Étudiante au doctorat en psychologie et bénévole à la Maison St-Raphaël, Stéphanie incarne depuis quelques mois une présence discrète mais essentielle auprès des personnes en fin de vie. Sans horaire fixe, elle adapte ses disponibilités au rythme de ses engagements académiques, revenant dès qu’elle le peut prêter main-forte à l’équipe de soins et du centre de jour. Pour elle, cet engagement va bien au-delà du simple bénévolat : il s’inscrit dans une réflexion profonde sur la place de la mort et du deuil dans notre société, des réalités souvent mises à distance, mais qu’elle considère fondamentales à reconnaître.
Avant d’entreprendre son parcours actuel, Stéphanie a d’abord complété un baccalauréat en administration des affaires et a travaillé en marketing numérique pendant plusieurs années. Elle a ensuite amorcé un virage vers la psychologie, domaine dans lequel elle poursuit aujourd’hui un doctorat. Ses recherches portent sur le vécu du deuil, un sujet qui fait écho à son implication à la Maison St-Raphaël et à son désir de mieux comprendre et accompagner les expériences humaines liées à la perte.
Dans ses tâches de bénévolat, ses journées varient selon les quarts. Elle soutient les préposé·e·s, les infirmier·ère·s et l’ensemble du personnel en veillant aux besoins du quotidien : préparer le matériel, servir les repas, échanger avec les résident·e·s ou simplement être présente. Des gestes, parfois simples, mais qui contribuent à alléger la charge de travail des équipes et à offrir un accompagnement plus humain aux patient·e·s.
Ce qu’elle apprécie le plus dans son rôle, ce sont les rencontres. Qu’il s’agisse des résident·e·s, des visiteur·euse·s ou des collègues, chaque interaction est, selon elle, riche de sens. Elle souligne le dévouement remarquable du personnel soignant, en première ligne pour assurer le bien-être des patient·e·s et de leurs proches, ainsi que toutes les personnes qui travaillent dans l’ombre mais qui permettent d’offrir autant de ressources et soutien aux communautés. Elle constate aussi à quel point les bénévoles sont indispensables au bon fonctionnement des services.

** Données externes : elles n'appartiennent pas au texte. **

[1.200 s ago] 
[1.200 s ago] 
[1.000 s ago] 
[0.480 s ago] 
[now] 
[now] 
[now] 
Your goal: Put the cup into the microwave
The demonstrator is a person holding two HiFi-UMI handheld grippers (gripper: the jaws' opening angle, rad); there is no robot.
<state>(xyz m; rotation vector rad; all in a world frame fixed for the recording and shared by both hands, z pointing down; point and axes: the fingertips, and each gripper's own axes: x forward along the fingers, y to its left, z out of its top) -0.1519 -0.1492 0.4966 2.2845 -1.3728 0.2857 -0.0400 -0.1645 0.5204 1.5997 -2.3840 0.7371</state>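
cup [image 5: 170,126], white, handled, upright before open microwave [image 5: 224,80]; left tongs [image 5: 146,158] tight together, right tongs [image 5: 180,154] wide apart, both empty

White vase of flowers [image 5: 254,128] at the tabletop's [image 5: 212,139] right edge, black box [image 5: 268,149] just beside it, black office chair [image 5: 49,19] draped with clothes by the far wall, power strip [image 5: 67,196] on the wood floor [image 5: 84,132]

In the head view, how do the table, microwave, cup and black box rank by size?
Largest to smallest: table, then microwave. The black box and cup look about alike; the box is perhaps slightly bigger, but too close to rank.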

La Maison St-Raphaël représente pour elle un lieu à part. Dès qu’elle y entre, elle ressent un apaisement, une invitation à revenir à l’essentiel. Cette proximité avec la fin de vie lui rappelle la fragilité et la valeur du moment présent, tout en nourrissant son besoin de laisser une place au deuil, à la mort et à la vulnérabilité dans sa propre vie.
Parmi les œuvres qui l’ont marquée, elle cite le film Hamnet. Elle y a été touchée par la manière dont le film aborde la relation aux autres, le lien à la nature et le rôle de l’art pour exprimer la complexité de l’existence. Le film met aussi en lumière l’importance du soutien collectif face à la perte, une idée qui résonne profondément avec ses valeurs.
Si elle pouvait transformer la société d’un geste, Stéphanie souhaiterait qu’on accorde davantage de place à la mort, au deuil, mais aussi à la communauté, au bien commun et à la chaleur humaine. Dans un quotidien idéal, elle privilégie d’ailleurs des moments simples : être dans la nature et partager du temps avec les personnes qu’elle aime. Et lorsqu’on lui demande ce qu’elle ferait si elle avait des superpouvoirs, elle affirme ne pas en ressentir le besoin en ce moment. Au contraire, sa quête actuelle se concentre à tenter d’embrasser pleinement son humanité, avec tout ce qu’elle comporte de complexité et de vulnérabilité.